La vieja sirvienta blandió su delantal, cuyo cordón colgaba hasta el suelo.

—Está todo visto —declaró—. Después de cincuenta años de servicios, prefiero ir a pudrirme en un rincón como un perro sarnoso; pero no permaneceré en casa de un hombre que desgarra su propia sangre. Yo no soy más que una pobre criada, pero tengo también corazón, señor...

—¡Ah, ah...! Mitz —replicó Mr. Forsyth, herido en lo vivo—, ¿ignoras, pues, lo que me ha hecho ese Hudelson?

—¿Y qué es lo que le ha hecho? —¡Pues, me ha robado! —¿Robado?

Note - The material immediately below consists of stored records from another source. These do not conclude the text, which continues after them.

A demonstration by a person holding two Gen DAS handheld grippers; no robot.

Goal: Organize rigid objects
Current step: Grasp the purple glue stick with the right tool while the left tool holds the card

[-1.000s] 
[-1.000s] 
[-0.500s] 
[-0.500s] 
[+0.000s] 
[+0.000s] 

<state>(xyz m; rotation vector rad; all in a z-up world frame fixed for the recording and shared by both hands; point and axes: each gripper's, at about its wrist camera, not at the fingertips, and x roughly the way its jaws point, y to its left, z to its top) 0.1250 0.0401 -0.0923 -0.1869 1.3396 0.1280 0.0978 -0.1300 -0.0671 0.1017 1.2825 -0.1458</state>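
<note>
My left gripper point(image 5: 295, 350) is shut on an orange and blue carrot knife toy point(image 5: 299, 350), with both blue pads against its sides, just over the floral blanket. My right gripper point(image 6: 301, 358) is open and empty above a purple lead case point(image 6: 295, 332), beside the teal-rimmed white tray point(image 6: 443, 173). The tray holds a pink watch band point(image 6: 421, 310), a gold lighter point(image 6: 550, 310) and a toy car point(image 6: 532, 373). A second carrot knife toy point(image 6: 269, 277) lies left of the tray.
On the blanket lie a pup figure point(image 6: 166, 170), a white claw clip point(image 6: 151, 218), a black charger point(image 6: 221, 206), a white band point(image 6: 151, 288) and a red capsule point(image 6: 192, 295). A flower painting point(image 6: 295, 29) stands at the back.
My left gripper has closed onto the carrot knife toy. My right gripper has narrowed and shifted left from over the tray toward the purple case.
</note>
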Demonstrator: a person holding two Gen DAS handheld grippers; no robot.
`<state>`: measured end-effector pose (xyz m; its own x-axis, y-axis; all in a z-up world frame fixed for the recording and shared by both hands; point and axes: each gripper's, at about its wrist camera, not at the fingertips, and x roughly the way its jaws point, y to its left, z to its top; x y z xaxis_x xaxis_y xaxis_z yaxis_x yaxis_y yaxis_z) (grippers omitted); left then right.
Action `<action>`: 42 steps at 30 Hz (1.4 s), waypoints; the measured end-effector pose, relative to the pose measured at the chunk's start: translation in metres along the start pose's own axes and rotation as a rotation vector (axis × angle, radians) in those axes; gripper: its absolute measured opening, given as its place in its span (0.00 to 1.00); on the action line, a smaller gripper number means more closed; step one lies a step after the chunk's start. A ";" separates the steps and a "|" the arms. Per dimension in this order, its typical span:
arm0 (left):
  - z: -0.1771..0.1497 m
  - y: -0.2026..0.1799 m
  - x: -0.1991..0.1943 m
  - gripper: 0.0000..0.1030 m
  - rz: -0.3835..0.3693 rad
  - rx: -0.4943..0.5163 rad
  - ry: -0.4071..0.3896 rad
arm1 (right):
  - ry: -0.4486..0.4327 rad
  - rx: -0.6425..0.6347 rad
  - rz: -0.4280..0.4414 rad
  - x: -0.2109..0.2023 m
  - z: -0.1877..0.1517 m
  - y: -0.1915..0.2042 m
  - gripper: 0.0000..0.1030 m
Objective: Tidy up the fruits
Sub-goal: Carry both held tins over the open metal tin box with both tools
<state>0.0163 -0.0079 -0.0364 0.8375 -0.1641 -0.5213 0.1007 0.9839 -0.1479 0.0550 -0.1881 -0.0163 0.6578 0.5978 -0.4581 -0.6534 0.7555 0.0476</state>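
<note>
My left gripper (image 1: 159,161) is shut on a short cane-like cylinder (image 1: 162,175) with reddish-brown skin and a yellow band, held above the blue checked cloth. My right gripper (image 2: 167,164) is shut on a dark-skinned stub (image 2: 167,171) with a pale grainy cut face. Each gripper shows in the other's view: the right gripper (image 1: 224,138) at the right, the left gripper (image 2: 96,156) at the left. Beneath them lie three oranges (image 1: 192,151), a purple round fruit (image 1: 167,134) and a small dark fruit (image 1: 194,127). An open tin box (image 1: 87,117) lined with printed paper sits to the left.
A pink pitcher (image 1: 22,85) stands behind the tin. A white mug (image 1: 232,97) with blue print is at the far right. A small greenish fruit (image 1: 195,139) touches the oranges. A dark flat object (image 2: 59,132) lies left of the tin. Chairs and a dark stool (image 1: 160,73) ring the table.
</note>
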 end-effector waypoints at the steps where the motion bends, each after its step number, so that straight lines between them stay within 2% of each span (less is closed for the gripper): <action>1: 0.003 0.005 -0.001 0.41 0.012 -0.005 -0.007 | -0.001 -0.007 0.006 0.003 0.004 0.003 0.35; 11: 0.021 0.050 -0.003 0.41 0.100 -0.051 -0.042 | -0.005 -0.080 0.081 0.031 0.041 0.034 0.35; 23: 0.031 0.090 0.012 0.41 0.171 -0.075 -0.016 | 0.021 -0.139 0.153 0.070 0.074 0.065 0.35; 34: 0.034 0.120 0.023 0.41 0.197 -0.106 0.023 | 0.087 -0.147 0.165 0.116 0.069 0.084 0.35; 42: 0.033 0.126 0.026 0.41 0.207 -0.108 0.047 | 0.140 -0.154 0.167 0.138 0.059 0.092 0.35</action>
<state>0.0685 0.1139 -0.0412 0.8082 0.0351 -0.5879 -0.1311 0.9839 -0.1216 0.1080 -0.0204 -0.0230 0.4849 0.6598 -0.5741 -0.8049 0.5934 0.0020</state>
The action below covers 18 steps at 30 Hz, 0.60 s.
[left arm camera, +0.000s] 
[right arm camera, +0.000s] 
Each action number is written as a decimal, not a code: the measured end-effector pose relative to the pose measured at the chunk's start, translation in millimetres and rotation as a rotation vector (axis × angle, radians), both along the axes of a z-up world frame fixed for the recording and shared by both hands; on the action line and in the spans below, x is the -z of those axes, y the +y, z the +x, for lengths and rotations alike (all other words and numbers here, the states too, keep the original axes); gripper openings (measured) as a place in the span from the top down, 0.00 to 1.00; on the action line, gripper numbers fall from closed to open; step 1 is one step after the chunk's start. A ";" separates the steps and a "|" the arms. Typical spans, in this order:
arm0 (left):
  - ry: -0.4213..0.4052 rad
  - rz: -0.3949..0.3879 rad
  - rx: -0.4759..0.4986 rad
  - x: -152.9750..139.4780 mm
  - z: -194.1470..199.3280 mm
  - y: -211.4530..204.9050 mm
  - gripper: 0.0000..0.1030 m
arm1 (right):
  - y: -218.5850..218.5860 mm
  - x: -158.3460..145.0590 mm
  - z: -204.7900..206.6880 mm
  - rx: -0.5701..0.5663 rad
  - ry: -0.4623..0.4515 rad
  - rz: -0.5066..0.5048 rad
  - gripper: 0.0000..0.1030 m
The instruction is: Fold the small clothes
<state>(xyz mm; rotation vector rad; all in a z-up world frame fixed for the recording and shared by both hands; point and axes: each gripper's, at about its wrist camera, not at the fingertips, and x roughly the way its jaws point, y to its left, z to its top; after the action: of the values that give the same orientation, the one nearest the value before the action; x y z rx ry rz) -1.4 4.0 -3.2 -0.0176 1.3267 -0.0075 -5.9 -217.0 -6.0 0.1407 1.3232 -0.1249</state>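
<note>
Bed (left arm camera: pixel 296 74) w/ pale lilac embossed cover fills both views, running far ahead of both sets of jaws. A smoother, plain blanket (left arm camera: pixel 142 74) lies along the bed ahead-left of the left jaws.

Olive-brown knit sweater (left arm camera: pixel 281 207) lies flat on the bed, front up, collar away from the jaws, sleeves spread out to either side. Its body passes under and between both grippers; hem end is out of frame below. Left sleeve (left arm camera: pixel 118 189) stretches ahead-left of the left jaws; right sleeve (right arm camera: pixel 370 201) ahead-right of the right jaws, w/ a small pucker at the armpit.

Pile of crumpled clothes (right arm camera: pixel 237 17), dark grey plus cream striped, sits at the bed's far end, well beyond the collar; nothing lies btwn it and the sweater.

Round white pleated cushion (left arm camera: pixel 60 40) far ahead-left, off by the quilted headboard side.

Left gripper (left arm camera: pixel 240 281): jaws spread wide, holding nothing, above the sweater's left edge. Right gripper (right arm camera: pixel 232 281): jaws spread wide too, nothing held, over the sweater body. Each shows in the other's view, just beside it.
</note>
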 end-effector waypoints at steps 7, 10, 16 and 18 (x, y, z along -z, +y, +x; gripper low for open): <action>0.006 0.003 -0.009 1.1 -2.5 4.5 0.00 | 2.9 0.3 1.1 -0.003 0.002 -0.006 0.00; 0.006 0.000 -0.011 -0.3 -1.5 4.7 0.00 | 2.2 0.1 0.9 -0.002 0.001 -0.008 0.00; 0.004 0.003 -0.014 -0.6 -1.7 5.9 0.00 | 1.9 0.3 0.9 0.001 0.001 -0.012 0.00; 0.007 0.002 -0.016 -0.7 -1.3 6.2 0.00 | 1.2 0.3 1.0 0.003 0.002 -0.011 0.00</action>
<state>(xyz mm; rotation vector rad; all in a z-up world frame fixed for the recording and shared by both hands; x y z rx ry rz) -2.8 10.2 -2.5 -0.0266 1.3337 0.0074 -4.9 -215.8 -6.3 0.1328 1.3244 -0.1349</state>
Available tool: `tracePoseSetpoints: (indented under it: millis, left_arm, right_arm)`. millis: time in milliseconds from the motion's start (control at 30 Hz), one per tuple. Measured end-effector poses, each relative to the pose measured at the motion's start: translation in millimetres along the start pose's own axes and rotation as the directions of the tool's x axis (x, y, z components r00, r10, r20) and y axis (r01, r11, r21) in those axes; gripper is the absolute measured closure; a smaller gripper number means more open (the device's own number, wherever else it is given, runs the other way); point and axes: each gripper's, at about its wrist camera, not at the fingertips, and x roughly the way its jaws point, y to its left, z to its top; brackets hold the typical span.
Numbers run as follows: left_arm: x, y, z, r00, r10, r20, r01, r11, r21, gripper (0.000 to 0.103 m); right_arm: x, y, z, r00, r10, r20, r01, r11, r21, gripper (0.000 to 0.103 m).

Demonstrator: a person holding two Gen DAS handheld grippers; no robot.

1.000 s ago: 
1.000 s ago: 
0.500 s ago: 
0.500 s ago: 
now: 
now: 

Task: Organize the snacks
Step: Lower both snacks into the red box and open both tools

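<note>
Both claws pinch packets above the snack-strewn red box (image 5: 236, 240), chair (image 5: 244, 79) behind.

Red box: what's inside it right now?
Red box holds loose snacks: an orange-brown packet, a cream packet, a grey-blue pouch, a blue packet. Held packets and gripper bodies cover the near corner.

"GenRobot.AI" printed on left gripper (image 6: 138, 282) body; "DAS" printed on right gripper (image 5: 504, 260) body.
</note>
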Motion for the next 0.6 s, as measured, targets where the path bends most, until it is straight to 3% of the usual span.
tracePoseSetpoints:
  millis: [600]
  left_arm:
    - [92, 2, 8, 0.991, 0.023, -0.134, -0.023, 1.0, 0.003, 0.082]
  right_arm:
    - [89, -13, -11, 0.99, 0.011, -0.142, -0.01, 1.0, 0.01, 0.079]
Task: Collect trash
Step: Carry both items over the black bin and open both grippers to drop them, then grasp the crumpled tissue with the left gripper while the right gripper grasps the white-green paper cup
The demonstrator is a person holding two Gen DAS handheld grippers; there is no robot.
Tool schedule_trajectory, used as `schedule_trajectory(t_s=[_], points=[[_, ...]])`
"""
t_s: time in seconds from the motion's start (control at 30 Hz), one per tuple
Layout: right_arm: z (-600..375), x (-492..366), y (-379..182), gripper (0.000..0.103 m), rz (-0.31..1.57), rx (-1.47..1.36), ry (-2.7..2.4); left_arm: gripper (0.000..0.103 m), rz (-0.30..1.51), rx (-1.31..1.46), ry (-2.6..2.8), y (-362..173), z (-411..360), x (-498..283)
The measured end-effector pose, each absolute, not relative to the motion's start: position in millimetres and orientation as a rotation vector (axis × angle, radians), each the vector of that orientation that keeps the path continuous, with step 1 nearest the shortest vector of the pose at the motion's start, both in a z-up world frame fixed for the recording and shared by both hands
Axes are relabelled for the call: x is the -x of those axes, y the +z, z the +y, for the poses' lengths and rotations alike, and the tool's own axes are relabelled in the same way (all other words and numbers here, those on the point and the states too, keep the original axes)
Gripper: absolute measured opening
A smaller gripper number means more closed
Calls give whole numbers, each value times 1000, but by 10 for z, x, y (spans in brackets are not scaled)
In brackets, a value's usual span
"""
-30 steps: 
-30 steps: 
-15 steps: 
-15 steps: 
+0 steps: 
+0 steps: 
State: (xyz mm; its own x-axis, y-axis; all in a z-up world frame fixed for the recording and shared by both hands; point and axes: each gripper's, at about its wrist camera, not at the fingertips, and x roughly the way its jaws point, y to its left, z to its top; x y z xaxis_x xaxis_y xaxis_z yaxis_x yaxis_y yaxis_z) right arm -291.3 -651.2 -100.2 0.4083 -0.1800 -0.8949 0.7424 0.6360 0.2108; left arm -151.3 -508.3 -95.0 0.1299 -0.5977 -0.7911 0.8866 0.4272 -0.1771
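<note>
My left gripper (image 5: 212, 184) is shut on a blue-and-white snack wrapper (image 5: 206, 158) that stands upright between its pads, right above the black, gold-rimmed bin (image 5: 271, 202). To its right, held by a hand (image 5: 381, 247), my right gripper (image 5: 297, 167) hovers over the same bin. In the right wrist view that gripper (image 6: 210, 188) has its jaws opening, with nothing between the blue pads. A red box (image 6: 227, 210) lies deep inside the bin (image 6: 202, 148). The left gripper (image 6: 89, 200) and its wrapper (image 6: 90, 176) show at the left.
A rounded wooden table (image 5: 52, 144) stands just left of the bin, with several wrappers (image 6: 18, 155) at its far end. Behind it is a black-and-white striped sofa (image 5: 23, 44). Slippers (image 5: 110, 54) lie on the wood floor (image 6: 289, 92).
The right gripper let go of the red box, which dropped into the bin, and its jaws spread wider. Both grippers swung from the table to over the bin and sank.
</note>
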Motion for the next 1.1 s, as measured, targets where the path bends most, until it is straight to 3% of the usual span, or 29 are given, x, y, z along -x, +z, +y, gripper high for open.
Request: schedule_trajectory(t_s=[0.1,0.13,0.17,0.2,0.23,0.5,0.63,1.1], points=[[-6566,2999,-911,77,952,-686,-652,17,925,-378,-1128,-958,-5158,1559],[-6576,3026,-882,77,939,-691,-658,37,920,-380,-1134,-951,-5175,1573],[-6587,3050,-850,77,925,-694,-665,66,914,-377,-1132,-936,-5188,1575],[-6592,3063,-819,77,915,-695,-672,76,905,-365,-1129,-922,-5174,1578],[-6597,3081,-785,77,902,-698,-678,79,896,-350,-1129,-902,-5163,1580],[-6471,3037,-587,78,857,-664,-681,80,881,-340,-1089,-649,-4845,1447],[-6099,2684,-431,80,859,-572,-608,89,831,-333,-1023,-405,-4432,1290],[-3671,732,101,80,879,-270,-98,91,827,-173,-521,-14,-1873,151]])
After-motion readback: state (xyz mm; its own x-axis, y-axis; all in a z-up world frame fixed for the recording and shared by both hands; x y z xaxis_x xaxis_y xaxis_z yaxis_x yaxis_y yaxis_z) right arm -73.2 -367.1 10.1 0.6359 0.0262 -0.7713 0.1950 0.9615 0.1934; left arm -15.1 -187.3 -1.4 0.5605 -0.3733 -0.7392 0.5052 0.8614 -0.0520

—Sí, robado; abominablemente robado... —¿Y qué es lo que le ha robado? ¿Su reloj? ¿Su bolsillo...?

—¡Mi bólido!

—¡Ah! ¡Otra vez el beau lidel —replicó la vieja sirvienta, recalcando las palabras de la manera más irónica y más desagradable para Mr. Forsyth—. ¡Hacía mucho tiempo que no se había hablado de su famoso
met dehors
... A Pero, ¿es posible, Dios mío, que se ponga uno en semejante estado por una máquina que se pasea...? ¿Es acaso que su beau lide era de usted más que de Mr. Hudelson? ¿Ha puesto usted por ventura su nombre encima...? ¿Es que no pertenece a todo el mundo, a no importa quién, a mí, a mi perro, si yo tuviese alguno... Gracias al Cielo, no le tengo... ¿Es que lo ha comprado usted con su dinero..., o lo ha heredado tal vez?

—¡Mitz! —gritó Mr. Forsyth, que ya no era dueño de sí mismo.

—¡No hay Mitz! —profirió la sirvienta, cuya exasperación desbordaba—. ¡Caramba! Se necesita ser bestia, como Saturno, para enfadarse con un viejo amigo a propósito de un sucio guijarro que nadie volverá a ver jamás.